Restate all of the entries verbatim.

» Records to process:
>>

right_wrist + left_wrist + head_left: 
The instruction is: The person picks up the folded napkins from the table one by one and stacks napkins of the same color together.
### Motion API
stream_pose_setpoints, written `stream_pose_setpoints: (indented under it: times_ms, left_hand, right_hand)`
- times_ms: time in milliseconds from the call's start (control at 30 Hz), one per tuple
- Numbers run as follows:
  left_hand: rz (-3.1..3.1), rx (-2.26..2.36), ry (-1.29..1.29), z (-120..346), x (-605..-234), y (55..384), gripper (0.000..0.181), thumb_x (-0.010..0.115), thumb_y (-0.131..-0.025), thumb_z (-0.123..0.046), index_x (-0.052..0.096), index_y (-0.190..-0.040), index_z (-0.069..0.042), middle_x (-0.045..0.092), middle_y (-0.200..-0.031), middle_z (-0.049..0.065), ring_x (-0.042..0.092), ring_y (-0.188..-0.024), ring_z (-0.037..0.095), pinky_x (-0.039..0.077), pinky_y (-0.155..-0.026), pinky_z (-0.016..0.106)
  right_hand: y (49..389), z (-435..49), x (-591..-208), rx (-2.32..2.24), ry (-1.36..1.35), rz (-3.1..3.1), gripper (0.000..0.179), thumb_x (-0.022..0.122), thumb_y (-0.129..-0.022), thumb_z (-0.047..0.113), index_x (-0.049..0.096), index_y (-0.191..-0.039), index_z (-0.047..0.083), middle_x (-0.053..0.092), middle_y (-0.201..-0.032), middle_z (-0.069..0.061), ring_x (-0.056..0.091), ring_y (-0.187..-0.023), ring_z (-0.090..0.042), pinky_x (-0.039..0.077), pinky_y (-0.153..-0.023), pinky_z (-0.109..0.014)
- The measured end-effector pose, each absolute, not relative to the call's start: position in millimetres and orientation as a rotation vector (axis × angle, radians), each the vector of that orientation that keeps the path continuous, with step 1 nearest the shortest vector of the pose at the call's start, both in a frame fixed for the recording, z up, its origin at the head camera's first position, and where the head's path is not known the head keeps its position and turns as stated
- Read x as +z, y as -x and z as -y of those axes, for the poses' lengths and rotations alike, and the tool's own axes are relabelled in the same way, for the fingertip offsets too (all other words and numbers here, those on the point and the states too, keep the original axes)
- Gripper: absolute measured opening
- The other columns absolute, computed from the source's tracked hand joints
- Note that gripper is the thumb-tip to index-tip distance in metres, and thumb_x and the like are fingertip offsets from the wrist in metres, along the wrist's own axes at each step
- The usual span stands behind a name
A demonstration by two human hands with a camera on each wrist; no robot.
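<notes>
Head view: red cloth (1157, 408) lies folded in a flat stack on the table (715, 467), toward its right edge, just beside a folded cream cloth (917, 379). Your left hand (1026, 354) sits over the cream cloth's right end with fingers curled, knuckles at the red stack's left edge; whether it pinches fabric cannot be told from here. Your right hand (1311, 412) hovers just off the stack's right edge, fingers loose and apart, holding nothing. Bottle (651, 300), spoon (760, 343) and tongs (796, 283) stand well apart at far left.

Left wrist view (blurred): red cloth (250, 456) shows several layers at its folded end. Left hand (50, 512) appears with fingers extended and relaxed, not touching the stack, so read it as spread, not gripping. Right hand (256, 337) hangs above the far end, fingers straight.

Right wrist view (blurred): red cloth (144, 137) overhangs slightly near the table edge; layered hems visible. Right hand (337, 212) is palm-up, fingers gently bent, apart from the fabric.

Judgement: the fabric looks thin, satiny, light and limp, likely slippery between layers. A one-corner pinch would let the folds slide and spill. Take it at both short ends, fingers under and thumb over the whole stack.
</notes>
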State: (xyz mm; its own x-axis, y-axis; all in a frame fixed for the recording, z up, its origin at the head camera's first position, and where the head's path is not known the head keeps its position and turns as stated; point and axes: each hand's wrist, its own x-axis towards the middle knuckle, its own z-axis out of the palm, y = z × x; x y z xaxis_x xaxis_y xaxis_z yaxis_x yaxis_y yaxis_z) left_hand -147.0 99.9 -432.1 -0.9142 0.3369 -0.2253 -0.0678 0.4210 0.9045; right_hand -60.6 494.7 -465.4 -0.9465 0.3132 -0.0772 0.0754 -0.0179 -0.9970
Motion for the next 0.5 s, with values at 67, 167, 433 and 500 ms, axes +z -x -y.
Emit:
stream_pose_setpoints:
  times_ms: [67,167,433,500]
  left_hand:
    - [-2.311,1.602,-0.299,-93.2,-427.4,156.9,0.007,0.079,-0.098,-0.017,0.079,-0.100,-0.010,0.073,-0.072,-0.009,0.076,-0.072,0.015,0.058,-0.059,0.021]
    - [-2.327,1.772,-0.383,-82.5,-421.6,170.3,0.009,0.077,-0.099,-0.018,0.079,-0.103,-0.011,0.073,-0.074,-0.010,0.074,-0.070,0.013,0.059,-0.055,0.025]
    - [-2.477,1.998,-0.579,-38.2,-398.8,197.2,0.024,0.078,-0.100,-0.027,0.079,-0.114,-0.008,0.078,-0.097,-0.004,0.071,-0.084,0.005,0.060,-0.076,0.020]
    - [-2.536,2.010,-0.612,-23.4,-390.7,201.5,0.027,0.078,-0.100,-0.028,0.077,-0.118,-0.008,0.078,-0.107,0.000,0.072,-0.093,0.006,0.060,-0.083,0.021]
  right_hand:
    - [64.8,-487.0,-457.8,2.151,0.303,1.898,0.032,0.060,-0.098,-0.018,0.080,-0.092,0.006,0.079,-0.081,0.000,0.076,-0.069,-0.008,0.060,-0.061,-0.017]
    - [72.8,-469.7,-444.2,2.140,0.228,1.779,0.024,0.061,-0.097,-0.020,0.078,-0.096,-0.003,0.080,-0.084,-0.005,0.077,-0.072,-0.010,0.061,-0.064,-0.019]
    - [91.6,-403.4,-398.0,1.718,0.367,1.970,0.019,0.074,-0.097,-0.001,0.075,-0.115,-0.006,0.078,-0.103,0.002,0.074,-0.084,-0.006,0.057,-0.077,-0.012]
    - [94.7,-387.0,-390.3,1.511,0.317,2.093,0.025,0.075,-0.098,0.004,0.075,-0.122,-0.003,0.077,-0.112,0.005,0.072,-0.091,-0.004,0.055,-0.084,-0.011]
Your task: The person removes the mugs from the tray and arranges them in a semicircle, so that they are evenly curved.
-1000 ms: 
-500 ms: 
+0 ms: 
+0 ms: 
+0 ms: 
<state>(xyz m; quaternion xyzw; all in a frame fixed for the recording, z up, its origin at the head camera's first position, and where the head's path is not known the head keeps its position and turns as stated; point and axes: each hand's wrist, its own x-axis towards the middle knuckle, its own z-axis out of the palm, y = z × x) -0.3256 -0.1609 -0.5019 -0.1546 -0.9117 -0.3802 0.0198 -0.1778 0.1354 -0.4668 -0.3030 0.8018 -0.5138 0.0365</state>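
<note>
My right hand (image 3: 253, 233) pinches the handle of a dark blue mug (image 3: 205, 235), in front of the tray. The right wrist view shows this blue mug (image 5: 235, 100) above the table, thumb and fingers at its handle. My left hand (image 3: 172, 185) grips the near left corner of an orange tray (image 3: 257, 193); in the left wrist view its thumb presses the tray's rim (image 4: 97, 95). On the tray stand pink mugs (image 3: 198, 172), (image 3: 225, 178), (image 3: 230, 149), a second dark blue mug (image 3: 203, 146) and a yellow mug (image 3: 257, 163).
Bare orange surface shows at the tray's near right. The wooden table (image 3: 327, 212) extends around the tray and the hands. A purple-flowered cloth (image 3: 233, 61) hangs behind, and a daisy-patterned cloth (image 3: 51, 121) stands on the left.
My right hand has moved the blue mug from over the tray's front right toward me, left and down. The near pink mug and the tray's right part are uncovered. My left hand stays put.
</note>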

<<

» Response box:
right_wrist + left_wrist + head_left: 
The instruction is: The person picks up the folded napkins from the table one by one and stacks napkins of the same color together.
### Motion API
stream_pose_setpoints, written `stream_pose_setpoints: (indented under it: times_ms, left_hand, right_hand)`
- times_ms: time in milliseconds from the call's start (control at 30 Hz), one per tuple
- Numbers run as follows:
  left_hand: rz (-3.1..3.1), rx (-2.26..2.36), ry (-1.29..1.29), z (-120..346), x (-605..-234), y (55..384), gripper (0.000..0.181), thumb_x (-0.010..0.115), thumb_y (-0.131..-0.025), thumb_z (-0.123..0.046), index_x (-0.052..0.096), index_y (-0.190..-0.040), index_z (-0.069..0.042), middle_x (-0.045..0.092), middle_y (-0.200..-0.031), middle_z (-0.049..0.065), ring_x (-0.042..0.092), ring_y (-0.188..-0.024), ring_z (-0.037..0.095), pinky_x (-0.039..0.077), pinky_y (-0.155..-0.026), pinky_z (-0.016..0.106)
  right_hand: y (49..389), z (-435..49), x (-591..-208), rx (-2.32..2.24), ry (-1.36..1.35), rz (-3.1..3.1), gripper (0.000..0.179), thumb_x (-0.022..0.122), thumb_y (-0.129..-0.022), thumb_z (-0.047..0.113), index_x (-0.049..0.096), index_y (-0.191..-0.039), index_z (-0.047..0.083), middle_x (-0.053..0.092), middle_y (-0.201..-0.032), middle_z (-0.069..0.061), ring_x (-0.056..0.091), ring_y (-0.187..-0.023), ring_z (-0.090..0.042), pinky_x (-0.039..0.077), pinky_y (-0.153..-0.023), pinky_z (-0.109..0.014)
- The measured end-effector pose, each absolute, not relative to the call's start: position in millimetres and orientation as a rotation vector (axis × angle, radians), each the vector of that orientation that keeps the path continuous, with step 1 nearest the shortest vector of the pose at the call's start, both in a frame fixed for the recording, z up, its origin at the head camera's first position, and where the head's path is not known the head keeps its position and turns as stated
- Read x as +z, y as -x and z as -y of those axes, for the poses' lengths and rotations alike, and the tool's own axes are relabelled in the same way, for the fingertip offsets too (all other words and numbers here, those on the point and the states too, keep the original axes)
- Gripper: absolute measured opening
- The other columns absolute, computed from the source's tracked hand joints
- Note that gripper is the thumb-tip to index-tip distance in metres, and thumb_x and the like are fingertip offsets from the wrist in metres, along the wrist's own axes at each step
- The usual span stands behind a name
A demonstration by two human hands with a camera on each wrist; no robot.
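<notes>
Head view: red cloth (1157, 408) lies folded in a flat stack on the table (715, 467), toward its right edge, just beside a folded cream cloth (917, 379). Your left hand (1026, 354) sits over the cream cloth's right end with fingers curled, knuckles at the red stack's left edge; whether it pinches fabric cannot be told from here. Your right hand (1311, 412) hovers just off the stack's right edge, fingers loose and apart, holding nothing. Bottle (651, 300), spoon (760, 343) and tongs (796, 283) stand well apart at far left.

Left wrist view (blurred): red cloth (250, 456) shows several layers at its folded end. Left hand (50, 512) appears with fingers extended and relaxed, not touching the stack, so read it as spread, not gripping. Right hand (256, 337) hangs above the far end, fingers straight.

Right wrist view (blurred): red cloth (144, 137) overhangs slightly near the table edge; layered hems visible. Right hand (337, 212) is palm-up, fingers gently bent, apart from the fabric.

Judgement: the fabric looks thin, satiny, light and limp, likely slippery between layers. A one-corner pinch would let the folds slide and spill. Take it at both short ends, fingers under and thumb over the whole stack.
</notes>
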State: (xyz mm; its own x-axis, y-axis; all in a frame fixed for the recording, z up, its origin at the head camera's first position, and where the head's path is not known the head keeps its position and turns as stated; point and axes: each hand's wrist, its own x-axis towards the middle knuckle, its own z-axis out of the palm, y = z × x; x y z xaxis_x xaxis_y xaxis_z yaxis_x yaxis_y yaxis_z) left_hand -147.0 99.9 -432.1 -0.9142 0.3369 -0.2253 -0.0678 0.4210 0.9045; right_hand -60.6 494.7 -465.4 -0.9465 0.3132 -0.0772 0.0754 -0.0179 -0.9970
Motion for the next 0.5 s, with values at 67, 167, 433 and 500 ms, axes +z -x -y.
Emit:
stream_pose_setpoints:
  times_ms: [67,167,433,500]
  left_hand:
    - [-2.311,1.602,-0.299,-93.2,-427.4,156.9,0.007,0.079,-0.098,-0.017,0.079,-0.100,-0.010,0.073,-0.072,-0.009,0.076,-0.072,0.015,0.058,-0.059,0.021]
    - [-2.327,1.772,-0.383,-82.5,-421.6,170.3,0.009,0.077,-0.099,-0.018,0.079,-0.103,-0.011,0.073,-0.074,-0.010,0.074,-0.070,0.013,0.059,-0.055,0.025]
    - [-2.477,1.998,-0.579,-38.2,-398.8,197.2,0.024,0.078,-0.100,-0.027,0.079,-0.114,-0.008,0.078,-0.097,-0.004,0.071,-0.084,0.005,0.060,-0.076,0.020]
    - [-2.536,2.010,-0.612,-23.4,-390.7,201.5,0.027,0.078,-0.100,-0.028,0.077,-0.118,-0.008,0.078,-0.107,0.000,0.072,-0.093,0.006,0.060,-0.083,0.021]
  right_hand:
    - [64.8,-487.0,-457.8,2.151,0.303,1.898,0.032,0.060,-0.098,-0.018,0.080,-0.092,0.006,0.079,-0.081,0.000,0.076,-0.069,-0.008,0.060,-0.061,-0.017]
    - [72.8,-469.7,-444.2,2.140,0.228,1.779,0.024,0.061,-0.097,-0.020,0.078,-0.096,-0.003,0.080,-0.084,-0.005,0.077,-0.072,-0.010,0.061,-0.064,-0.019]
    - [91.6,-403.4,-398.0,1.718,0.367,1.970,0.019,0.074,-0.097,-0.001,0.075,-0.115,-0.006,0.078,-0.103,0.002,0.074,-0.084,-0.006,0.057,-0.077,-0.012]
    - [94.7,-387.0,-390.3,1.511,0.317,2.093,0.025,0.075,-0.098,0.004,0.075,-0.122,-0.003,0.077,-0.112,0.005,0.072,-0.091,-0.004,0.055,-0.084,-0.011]
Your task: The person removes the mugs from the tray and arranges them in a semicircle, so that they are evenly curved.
-1000 ms: 
-500 ms: 
+0 ms: 
+0 ms: 
+0 ms: 
<state>(xyz m; quaternion xyzw; all in a frame fixed for the recording, z up, its origin at the head camera's first position, and where the head's path is not known the head keeps its position and turns as stated; point and axes: each hand's wrist, its own x-axis towards the middle knuckle, its own z-axis out of the palm, y = z × x) -0.3256 -0.1609 -0.5019 -0.1546 -0.9117 -0.3802 0.0198 -0.1778 0.1354 -0.4668 -0.3030 0.8018 -0.5138 0.0365</state>
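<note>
My right hand (image 3: 253, 233) pinches the handle of a dark blue mug (image 3: 205, 235), in front of the tray. The right wrist view shows this blue mug (image 5: 235, 100) above the table, thumb and fingers at its handle. My left hand (image 3: 172, 185) grips the near left corner of an orange tray (image 3: 257, 193); in the left wrist view its thumb presses the tray's rim (image 4: 97, 95). On the tray stand pink mugs (image 3: 198, 172), (image 3: 225, 178), (image 3: 230, 149), a second dark blue mug (image 3: 203, 146) and a yellow mug (image 3: 257, 163).
Bare orange surface shows at the tray's near right. The wooden table (image 3: 327, 212) extends around the tray and the hands. A purple-flowered cloth (image 3: 233, 61) hangs behind, and a daisy-patterned cloth (image 3: 51, 121) stands on the left.
My right hand has moved the blue mug from over the tray's front right toward me, left and down. The near pink mug and the tray's right part are uncovered. My left hand stays put.
</note>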

Nothing remains to be added to the answer.